Mit katastrophalen Folgen. Ich kenne sie noch in ihren Verläufen und
Ergebnissen. Und war damals auf bestem Wege, meinen Teil dazu
beizutragen (wenn ich zwei- drei Jahr älter gewesen wäre) Und ich
kenne die 68-Bewegung als meinen letzten Versuch, Massen in ihrem
Denken und Wollen zu verstehen. Schon deshalb ist mir seitdem jede
Massenbewegung suspekt, die von jener „Schwarmintelligenz“
dominiert wird. Und staune, wie Alle sich instrumentalisieren lassen.

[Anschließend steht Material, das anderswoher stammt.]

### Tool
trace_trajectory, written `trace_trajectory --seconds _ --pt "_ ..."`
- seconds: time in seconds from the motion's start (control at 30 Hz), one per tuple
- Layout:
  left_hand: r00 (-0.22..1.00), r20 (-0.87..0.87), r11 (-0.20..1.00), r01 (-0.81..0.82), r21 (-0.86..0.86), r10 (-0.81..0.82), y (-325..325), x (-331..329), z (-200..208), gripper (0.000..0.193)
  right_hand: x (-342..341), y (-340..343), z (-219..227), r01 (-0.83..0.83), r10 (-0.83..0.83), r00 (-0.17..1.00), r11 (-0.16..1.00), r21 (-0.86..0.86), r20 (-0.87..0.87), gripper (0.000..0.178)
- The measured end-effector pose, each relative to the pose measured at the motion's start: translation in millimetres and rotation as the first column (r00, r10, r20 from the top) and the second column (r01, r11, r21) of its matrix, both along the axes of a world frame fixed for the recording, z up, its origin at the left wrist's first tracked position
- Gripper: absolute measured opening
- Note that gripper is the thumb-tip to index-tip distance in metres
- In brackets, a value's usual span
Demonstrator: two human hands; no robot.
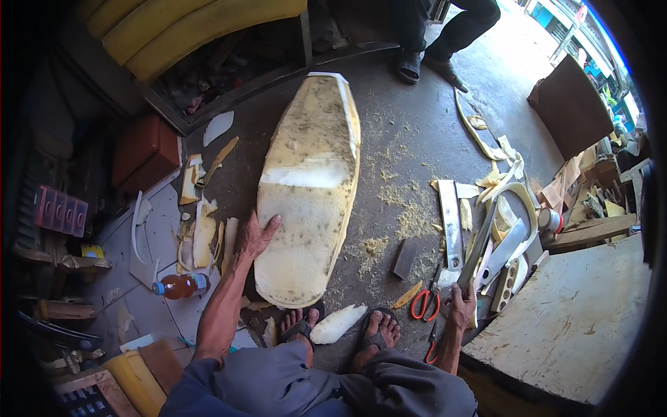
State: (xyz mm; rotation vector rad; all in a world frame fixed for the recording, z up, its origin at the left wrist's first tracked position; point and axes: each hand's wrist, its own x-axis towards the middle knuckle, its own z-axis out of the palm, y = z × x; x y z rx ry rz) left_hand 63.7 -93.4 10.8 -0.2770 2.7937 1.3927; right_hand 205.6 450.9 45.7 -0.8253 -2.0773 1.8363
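A long yellowed foam seat pad (306, 215) lies lengthwise in front of me, stained dark, with a whiter band across its middle. My left hand (258, 238) grips its left edge, thumb on top; the other fingers are partly hidden along the side. Low on the right, my right hand (461, 306) is closed around a long grey knife (481, 240), its blade pointing away from me. Beside that hand lie scissors with orange handles (424, 304) and a second orange-handled tool (432, 347). A dark rectangular block (405, 258) sits between the pad and the knife.
Foam crumbs (399, 194) and offcuts (203, 233) litter the floor. A flat metal bar (450, 226) and curved strips (514, 208) lie at the right, near a worn board (566, 313). On the left are a bottle (182, 285) and red-brown box (146, 154). Another person's feet (424, 66) show at the back.
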Motion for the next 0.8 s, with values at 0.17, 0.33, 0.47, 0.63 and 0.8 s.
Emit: trace_trajectory --seconds 0.17,0.33,0.47,0.63,0.8 --pt "0.936 0.289 0.967 0.237 -0.098 -0.2 -1 -72 51 0.094 -8 -20 0 -0.058 0.021 0.994 0.936 0.347 0.109 0.043" --pt "0.999 0.003 0.755 0.03 -0.655 -0.037 60 -65 24 0.079 -35 -94 23 -0.227 0.352 0.936 0.565 0.793 0.017 0.053" --pt "0.989 -0.022 0.756 0.097 -0.647 -0.146 78 -68 23 0.075 -84 -149 13 -0.437 0.567 0.821 0.537 0.722 0.075 0.059" --pt "0.985 0.057 0.759 0.16 -0.631 -0.161 69 -80 35 0.074 -151 -212 1 -0.456 0.625 0.756 0.289 0.842 0.195 0.068" --pt "0.988 0.156 0.779 0.106 -0.618 -0.011 80 -85 41 0.075 -70 -188 -8 -0.481 0.629 0.747 0.29 0.827 0.214 0.073"
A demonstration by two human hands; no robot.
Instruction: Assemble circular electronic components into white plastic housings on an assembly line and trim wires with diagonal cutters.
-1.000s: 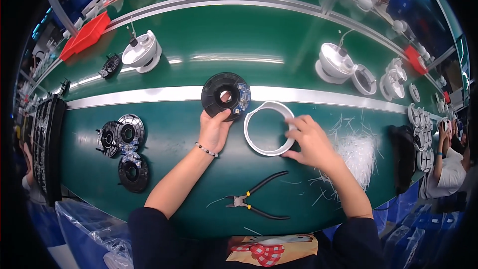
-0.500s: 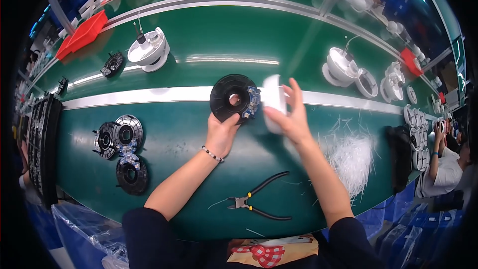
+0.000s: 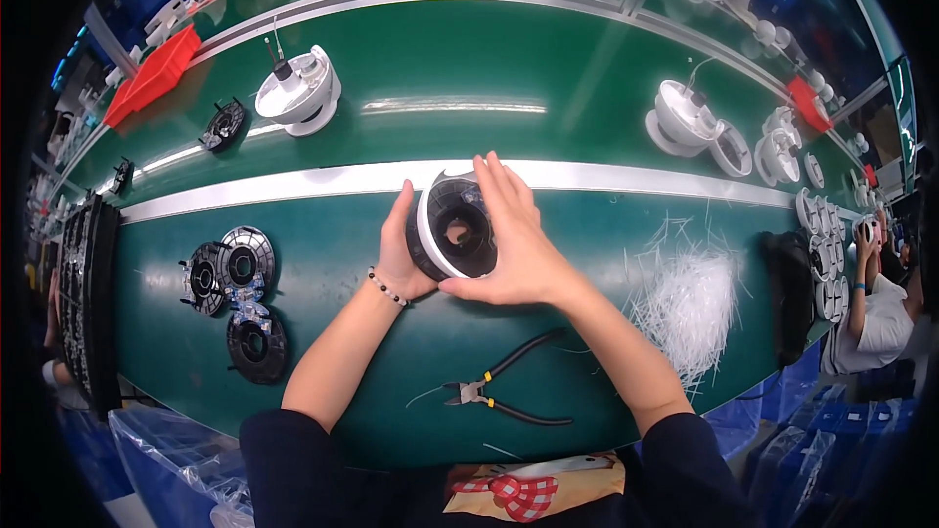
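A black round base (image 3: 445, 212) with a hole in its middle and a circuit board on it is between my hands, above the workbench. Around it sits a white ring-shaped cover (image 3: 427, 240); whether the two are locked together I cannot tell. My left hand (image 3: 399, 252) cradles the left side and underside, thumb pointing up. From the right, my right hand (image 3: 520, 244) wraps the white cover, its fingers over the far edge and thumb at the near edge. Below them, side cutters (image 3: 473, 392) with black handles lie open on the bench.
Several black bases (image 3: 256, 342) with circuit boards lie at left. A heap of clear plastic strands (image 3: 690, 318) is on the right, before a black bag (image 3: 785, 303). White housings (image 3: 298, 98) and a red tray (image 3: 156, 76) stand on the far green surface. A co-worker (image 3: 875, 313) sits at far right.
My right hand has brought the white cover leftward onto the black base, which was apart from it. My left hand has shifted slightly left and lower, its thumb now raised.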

Man weiß doch inzwischen aus den verschiedensten Anlässen, wie
leicht sich etwa Massen über Facebook mobilisieren lassen. Und wie
leicht es demzufolge Demagogen fallen dürfte, sich dieses Mediums zu
bedienen (oder gar zu bemächtigen). Wobei ich bezeichnend finde,
dass solche Einflüsse meist ins Negative tendieren. Warum
mobilisiert niemand die Massen – etwa bei Facebook – um den
Kriegsdrohungen aus Nordkorea in demonstrativer Weise zu begegnen?

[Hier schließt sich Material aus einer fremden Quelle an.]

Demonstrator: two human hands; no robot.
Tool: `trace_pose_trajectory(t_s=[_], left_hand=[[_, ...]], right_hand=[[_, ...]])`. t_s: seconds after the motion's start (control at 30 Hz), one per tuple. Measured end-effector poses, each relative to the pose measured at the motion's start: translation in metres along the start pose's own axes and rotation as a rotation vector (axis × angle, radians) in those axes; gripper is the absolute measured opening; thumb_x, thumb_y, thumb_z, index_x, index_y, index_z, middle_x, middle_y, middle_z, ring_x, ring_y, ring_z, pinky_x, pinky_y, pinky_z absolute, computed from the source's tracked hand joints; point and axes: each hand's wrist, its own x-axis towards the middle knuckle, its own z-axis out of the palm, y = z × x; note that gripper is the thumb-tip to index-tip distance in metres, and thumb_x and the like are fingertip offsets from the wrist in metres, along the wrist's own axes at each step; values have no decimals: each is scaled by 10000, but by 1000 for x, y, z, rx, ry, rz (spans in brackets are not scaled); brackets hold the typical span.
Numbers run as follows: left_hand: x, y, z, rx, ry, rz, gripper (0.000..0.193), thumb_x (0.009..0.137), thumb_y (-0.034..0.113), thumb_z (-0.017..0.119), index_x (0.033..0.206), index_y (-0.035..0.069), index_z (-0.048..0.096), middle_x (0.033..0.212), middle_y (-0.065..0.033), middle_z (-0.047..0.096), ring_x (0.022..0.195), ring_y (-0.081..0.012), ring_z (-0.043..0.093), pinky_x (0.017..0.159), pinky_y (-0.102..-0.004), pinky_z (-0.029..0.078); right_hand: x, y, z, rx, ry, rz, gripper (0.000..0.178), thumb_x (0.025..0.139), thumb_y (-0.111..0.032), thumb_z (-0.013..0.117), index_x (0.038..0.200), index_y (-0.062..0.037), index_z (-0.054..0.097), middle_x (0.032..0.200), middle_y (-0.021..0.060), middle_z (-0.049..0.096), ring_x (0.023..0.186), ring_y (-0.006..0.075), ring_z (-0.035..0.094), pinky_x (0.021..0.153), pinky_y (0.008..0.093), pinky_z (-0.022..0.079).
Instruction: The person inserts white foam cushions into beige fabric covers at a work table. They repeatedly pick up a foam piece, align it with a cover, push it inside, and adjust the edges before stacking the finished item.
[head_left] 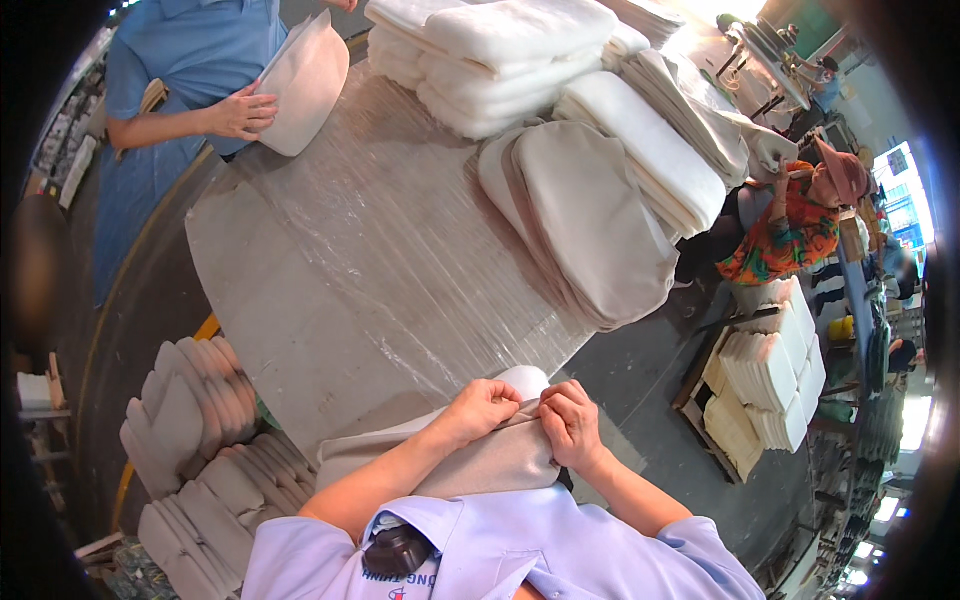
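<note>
At the near edge of the table, against my body, lies a beige fabric cushion cover [470, 465] with a white padding piece [525, 379] showing at its far end. My left hand [484, 408] pinches the cover's upper edge. Close beside it, my right hand [570, 424] is closed on the same edge near the right end. The fingertips hide exactly how the fabric is gripped. Farther off on the table, a stack of flat beige covers [600, 220] leans beside folded white padding [650, 150].
Plastic film covers the table [340, 270]. A tall white padding pile [515, 40] stands at the back. Far left, a co-worker in blue [200, 50] holds a pale cushion [308, 90]. Cushion stacks [190, 400] sit at lower left, a loaded pallet [765, 380] at right.
</note>
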Motion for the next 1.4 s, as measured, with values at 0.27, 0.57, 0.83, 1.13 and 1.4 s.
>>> trace_pose_trajectory(t_s=[0.27,0.57,0.83,1.13,1.4], left_hand=[[-27,-2,26,643,276,608,88,957,67,696,1029,16,698,1036,-161,669,899,-348,701,798,-442,586],[-7,-2,10,421,302,189,213,931,191,770,1034,6,752,928,-151,774,812,-238,727,758,-369,575],[10,-8,3,154,88,68,209,916,169,777,1018,-13,767,906,-72,759,793,-135,665,733,-314,551],[-15,-9,29,587,342,643,107,901,102,696,942,25,633,911,-162,665,803,-379,683,710,-487,564],[-19,-16,33,643,340,723,98,882,61,719,946,21,656,922,-153,651,791,-340,673,708,-434,555]], right_hand=[[-1,7,-2,1,-7,-47,186,890,-157,613,820,-14,709,926,144,690,834,310,625,769,384,518],[2,9,-3,5,-15,-53,180,882,-164,608,829,-22,704,932,137,688,838,314,622,777,391,520],[1,12,-2,13,-9,-85,126,865,-120,624,827,-20,689,951,133,688,855,328,621,772,403,529],[4,10,-13,91,-150,297,153,942,-155,693,954,-11,743,972,149,698,875,318,689,777,412,558],[69,14,-44,-112,-887,245,202,929,-167,716,1080,-59,796,1062,166,754,990,339,749,878,425,584]])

Ich bin neugierig, wohin sich diese Netzwerke – ob Twitter,
Facebook oder auch Google – weiter entwickeln. Und wer sich ihrer
zukünftig noch bedienen wird. Aber auch, wie lange ich jenen Sog
noch zu widerstehen vermag.
Nun
bin ich doch wieder ins Sinnieren gekommen. Und wollte doch
eigentlich beklagen, dass die Medien in ihrer Berichterstattung immer
vordergründiger und flüchtiger zu werden drohen. Und selbst die
Texte in ähnlicher Weise daherkommen, nämlich mit einer Häufung
orthographischer und flüchtiger Satzfehler. Und alles – und vor
allem im Internet – tendiert zur Schnelligkeit, vielfach auf Kosten
der Sorgfalt. Umso mehr, als man noch immer darüber Betrachtungen
anstellt, was heute eigentlich Intention des Journalisten ist. Oder
sein soll. Und wo seine redaktionelle Schwerpunktarbeit liegen
sollte.
Ich
bin schon altermäßig nicht genötigt – vielleicht auch nicht mehr
in der Lage - meine Auffassung von Qualitätsjournalismus zu ändern.

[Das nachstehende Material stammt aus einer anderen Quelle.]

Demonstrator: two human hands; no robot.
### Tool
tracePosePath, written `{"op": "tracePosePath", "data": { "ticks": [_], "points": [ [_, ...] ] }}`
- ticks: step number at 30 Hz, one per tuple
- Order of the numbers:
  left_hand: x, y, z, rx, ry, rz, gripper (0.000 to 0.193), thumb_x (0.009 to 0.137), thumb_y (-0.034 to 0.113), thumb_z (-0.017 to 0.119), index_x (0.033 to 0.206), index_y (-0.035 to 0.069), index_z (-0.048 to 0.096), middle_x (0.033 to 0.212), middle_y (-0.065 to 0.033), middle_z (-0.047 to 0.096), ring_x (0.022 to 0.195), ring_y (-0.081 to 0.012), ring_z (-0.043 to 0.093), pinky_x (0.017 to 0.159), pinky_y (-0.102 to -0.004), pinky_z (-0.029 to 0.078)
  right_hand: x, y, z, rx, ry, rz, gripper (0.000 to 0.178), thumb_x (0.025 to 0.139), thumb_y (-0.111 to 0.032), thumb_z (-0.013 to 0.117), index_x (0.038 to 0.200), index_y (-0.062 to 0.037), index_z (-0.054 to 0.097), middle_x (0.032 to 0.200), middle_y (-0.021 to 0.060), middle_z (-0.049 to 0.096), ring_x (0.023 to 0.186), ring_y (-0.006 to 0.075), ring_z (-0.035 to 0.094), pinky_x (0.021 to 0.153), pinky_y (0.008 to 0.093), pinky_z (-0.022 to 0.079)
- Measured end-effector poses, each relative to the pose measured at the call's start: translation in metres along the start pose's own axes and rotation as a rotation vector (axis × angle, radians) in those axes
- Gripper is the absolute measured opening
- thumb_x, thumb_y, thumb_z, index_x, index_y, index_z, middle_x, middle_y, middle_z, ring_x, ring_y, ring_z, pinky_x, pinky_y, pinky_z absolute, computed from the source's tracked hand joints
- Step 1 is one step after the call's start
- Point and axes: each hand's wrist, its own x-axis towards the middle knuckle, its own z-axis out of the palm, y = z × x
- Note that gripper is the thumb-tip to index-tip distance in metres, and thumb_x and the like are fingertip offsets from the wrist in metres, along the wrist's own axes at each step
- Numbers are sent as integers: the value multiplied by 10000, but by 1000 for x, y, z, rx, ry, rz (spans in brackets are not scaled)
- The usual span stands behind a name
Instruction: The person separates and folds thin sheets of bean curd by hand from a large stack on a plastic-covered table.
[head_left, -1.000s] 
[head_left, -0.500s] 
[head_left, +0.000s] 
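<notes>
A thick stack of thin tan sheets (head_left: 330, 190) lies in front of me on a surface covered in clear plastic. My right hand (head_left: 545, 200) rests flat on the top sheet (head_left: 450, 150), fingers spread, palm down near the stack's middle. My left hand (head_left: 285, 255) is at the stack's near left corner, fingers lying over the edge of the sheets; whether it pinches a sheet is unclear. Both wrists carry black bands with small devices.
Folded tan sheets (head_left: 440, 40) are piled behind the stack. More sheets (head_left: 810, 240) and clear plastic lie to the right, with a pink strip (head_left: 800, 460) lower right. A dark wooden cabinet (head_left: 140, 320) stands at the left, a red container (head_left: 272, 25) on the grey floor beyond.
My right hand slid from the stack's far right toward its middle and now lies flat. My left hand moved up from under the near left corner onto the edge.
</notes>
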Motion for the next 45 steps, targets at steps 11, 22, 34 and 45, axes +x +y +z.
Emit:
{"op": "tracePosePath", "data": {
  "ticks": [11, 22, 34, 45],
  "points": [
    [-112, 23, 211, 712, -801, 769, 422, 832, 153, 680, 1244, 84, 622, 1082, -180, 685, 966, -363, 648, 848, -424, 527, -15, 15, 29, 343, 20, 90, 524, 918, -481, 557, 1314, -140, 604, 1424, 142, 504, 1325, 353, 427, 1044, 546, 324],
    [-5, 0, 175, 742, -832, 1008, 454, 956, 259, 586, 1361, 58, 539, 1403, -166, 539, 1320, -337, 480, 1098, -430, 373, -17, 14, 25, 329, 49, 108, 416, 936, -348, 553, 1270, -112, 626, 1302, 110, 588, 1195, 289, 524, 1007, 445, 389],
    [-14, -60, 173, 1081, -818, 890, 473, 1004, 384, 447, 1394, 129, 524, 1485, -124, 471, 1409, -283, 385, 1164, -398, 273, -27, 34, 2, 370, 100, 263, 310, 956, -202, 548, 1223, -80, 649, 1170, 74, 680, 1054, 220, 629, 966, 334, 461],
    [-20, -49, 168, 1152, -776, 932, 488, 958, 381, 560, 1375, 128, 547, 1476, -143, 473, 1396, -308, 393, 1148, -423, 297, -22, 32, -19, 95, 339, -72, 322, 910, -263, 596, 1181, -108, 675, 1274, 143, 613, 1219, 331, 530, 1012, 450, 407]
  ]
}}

Noch gehöre ich einer Redaktion an, die mich animieren oder gar
nötigen könnte, Schwerpunktarbeit zu leisten. Ich habe mich hier ja
schon öfter mit dieser Thematik beschäftigt. Und ich finde aktuell
dieses Thema in einem Interview erörtert, das der Co-Geschäftsführer
der ehemaligen WAZ-Gruppe - nunmehr Funke Medien-Gruppe - Manfred
Braun, der Zeitschrift „Medien-Wirtschaft“ gegeben hat. Darin
fordert er von den Journalisten Nähe statt Anspruch, also vor allem
lokale Bezogenheit. Für den Leser seien „lebendige und lesernahe
Lokalität sowie die Berechenbarkeit der Inhalte-Platzierung“
wichtig.
Das
gilt für Print-Zeitungen, in übertragenem Sinne aber natürlich
auch für Internet-Zeitungen. Und es ist meines Erachtens Sache des
verantwortlichen Redakteurs, diese Berechenbarkeit zu steuern.
Darüber will ich mir noch weitere Gedanken machen.